Widerstand gegen eine wirtschaftsgesteuerte Welternährungspolitik

Über den bestehenden Mechanismus der Multi-Stakeholder-Zusammenarbeit für einen Systemwandel (Multi-Stakeholder Collaboration for Systemic Change, MSCFSC) sind schon erste Schritte eingeleitet worden, um die Ergebnisse des Welternährungsgipfels zu institutionalisieren. UN-Organisationen und das Weltwirtschaftsforum haben ein Dokument zur Zukunft der Zusammenarbeit in Ernährungssystemen erarbeitet. MSCFSC sei demnach «ein Prozess der partizipativen Governance, der Stakeholder*innen mit gemeinsamen Nachhaltigkeitsproblemen und unterschiedlichen Interessen in die Lage versetzt, sich zusammenzutun, gemeinsam zu lernen, Innovationen einzuführen und sich einer komplexen, im Wandel begriffenen Umwelt zu stellen». Die Umsetzung der Gipfelergebnisse wird im MSCFSC-Verfahren überwacht. Dieser neue Prozess ist damit eine existenzielle Bedrohung für die multilateralen und inklusiven Prozesse in den Strukturen des Ausschusses für Welternährungssicherheit und der Ernährungs- und Landwirtschaftsorganisation.

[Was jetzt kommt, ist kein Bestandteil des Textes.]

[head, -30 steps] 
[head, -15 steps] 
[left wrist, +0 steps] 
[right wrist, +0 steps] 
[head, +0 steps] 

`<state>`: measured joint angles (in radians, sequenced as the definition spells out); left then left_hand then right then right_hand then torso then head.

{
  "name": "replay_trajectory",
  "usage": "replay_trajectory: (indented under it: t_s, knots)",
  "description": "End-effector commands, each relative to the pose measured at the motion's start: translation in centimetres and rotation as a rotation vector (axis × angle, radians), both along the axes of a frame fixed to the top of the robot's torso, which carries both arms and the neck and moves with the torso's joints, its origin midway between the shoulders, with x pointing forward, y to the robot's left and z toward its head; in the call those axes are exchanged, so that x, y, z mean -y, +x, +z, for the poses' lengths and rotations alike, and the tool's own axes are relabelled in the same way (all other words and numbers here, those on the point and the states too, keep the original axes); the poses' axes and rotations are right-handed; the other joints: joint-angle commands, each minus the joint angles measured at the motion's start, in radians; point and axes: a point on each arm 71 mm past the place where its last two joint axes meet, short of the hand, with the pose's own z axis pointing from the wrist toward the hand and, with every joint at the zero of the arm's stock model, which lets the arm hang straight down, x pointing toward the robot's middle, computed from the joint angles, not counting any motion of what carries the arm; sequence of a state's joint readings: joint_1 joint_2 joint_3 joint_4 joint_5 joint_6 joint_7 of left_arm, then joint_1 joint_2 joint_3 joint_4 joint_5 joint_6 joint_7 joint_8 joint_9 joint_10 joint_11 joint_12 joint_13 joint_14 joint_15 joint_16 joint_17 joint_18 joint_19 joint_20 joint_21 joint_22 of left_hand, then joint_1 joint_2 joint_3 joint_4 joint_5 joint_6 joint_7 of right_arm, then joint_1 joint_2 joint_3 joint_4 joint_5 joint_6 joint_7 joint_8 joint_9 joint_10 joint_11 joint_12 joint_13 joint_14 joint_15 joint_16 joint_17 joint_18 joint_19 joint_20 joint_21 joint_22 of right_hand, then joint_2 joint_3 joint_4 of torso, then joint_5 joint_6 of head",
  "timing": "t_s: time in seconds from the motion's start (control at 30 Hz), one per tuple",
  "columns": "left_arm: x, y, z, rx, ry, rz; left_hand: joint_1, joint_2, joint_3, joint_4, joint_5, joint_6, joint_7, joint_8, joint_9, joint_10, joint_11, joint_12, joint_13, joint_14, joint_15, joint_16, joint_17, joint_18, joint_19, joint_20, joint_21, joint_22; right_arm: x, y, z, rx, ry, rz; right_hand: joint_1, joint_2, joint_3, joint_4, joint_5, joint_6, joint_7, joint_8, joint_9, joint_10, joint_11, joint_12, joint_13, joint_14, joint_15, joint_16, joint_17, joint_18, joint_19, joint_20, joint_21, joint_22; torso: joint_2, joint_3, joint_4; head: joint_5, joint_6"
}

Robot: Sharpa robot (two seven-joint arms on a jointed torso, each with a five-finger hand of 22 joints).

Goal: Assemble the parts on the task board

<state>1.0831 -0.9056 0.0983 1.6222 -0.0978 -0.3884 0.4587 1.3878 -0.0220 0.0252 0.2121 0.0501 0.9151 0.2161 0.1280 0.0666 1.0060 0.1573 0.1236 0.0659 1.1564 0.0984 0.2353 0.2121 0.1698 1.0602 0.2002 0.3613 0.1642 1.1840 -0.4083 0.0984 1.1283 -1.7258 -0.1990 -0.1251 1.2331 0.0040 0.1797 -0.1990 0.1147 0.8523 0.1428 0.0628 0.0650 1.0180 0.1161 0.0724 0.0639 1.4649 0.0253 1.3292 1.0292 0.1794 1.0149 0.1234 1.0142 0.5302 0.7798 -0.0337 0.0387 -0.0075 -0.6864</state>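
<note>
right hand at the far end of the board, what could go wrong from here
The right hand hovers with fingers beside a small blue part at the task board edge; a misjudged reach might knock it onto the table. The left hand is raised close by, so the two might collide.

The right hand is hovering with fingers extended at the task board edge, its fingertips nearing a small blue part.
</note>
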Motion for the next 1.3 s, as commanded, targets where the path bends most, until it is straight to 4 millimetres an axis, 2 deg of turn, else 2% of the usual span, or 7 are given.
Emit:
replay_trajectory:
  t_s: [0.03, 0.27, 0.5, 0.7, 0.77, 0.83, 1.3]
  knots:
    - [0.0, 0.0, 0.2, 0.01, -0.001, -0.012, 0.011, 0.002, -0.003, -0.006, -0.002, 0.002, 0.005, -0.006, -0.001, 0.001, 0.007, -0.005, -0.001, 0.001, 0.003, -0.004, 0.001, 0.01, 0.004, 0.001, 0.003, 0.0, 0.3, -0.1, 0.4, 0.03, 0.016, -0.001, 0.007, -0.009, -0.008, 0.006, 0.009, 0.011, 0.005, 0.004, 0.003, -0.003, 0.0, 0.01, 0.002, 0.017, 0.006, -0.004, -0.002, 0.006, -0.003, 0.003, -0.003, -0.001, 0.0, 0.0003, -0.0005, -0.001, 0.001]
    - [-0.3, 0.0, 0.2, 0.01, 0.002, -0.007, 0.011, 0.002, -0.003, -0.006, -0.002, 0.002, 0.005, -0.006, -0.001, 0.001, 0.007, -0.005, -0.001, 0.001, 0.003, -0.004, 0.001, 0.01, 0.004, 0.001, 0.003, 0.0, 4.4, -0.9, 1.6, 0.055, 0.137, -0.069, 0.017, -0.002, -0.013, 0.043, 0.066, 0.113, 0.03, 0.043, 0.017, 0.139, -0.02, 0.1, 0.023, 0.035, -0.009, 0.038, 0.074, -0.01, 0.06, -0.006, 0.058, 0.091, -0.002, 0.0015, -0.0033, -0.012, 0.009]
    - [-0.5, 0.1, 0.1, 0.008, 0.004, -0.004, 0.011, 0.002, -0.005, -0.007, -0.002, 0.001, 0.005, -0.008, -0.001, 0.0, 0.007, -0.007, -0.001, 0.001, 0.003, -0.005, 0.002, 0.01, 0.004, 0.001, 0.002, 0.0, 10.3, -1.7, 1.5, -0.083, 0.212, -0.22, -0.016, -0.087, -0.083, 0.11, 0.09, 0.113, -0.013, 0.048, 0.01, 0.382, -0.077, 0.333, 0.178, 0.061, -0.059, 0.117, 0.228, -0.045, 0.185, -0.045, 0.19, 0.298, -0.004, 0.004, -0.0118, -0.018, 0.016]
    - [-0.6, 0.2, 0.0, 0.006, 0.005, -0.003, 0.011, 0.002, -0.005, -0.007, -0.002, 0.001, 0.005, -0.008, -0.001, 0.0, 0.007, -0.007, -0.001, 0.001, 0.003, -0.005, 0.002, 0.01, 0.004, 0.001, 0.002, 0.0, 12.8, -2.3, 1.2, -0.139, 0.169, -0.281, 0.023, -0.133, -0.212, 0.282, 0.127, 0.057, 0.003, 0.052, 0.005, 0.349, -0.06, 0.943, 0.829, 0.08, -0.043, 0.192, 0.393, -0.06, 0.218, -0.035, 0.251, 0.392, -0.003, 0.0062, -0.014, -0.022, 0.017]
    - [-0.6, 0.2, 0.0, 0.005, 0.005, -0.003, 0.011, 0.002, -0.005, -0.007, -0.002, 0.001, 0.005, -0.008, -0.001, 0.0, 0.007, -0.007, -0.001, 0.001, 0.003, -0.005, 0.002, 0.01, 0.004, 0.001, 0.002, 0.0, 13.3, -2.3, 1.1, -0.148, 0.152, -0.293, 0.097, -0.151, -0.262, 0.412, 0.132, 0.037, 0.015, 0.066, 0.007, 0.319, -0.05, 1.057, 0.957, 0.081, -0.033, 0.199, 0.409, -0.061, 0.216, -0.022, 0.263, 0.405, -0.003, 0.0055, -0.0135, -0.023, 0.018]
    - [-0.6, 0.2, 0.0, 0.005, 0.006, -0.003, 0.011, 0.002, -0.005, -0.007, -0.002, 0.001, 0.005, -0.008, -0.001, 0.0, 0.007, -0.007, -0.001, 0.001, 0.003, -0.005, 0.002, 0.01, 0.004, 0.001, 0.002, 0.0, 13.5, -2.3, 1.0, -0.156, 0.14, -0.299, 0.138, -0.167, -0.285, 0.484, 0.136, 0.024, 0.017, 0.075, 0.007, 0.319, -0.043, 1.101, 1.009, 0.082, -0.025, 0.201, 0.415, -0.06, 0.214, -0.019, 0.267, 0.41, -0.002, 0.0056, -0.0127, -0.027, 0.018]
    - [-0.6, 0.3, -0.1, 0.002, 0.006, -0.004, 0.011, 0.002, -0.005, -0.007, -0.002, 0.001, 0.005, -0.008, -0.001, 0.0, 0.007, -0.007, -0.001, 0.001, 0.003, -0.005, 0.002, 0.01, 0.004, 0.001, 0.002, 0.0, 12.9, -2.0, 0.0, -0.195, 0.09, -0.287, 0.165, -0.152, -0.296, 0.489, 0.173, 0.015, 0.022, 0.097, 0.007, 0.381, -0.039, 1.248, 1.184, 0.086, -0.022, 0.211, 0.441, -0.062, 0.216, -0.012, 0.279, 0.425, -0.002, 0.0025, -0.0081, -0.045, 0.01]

Der Welternährungsgipfel und seine Ergebnisse sind als Instrumente zur Verdrängung des bestehenden Systems der Nahrungsmittelpolitik zu verstehen.

Angesichts derartiger Folgen für die Welternährungspolitik betont der UN-Sonderberichterstatter zum Recht auf Nahrung, wie wichtig multilaterales Handeln insbesondere angesichts von COVID-19 sei, um die schädlichen Auswirkungen der Pandemie auf das Recht auf Nahrung, insbesondere bei den Ärmsten, Schutzlosen und Marginalisierten anzugehen. Fakhri betont ebenfalls, dass die gleichzeitigen Krisen in der Ernährungssicherheit, im Gesundheitswesen und auf dem Arbeitsmarkt die Gesundheit und Sicherheit der Lebensmittelarbeiter*innen stark beeinträchtigt habe. Diese Themen hätten im Zentrum des Gipfels stehen sollen.

Offenbar meinen die Organisator*innen des Welternährungsgipfels, es wäre das Beste, zur Tagesordnung überzugehen. Sie wollen nicht anerkennen, dass 2020 nach Schätzungen der UNO über 800 Millionen Menschen mit Hunger leiden mussten, eine tragische Situation, die durch die Pandemie noch verschärft wurde. In der Erklärung der autonomen Völker in Reaktion auf den Gipfel heißt es: «Der einzige gerechte und nachhaltige Weg nach vorn ist ein sofortiger Stopp und ein augenblicklicher Wandel der wirtschaftsgetriebenen globalisierten Ernährungssysteme. Der erste Schritt ist die vollständige Anerkennung, Umsetzung und Durchsetzung des Menschenrechts auf hinreichende Nahrung.»

Beim Welternährungsgipfel 1996 haben soziale Bewegungen die Idee der Ernährungssouveränität vorgebracht, eine demokratische Bekräftigung des Rechts der Menschen, ihre Ernährungssysteme selbst zu bestimmen und zu formen. In den letzten 25 Jahren hat sich gezeigt, dass diese Idee nicht nur Widerstand gegen falsche, undemokratische Lösungen und Gipfel wie den UNFSS hervorruft, sondern auch eine Vision von einem gerechten Ernährungssystem erzeugt, in deren Zentrum Mensch und Umwelt stehen, nicht Konzernprofite.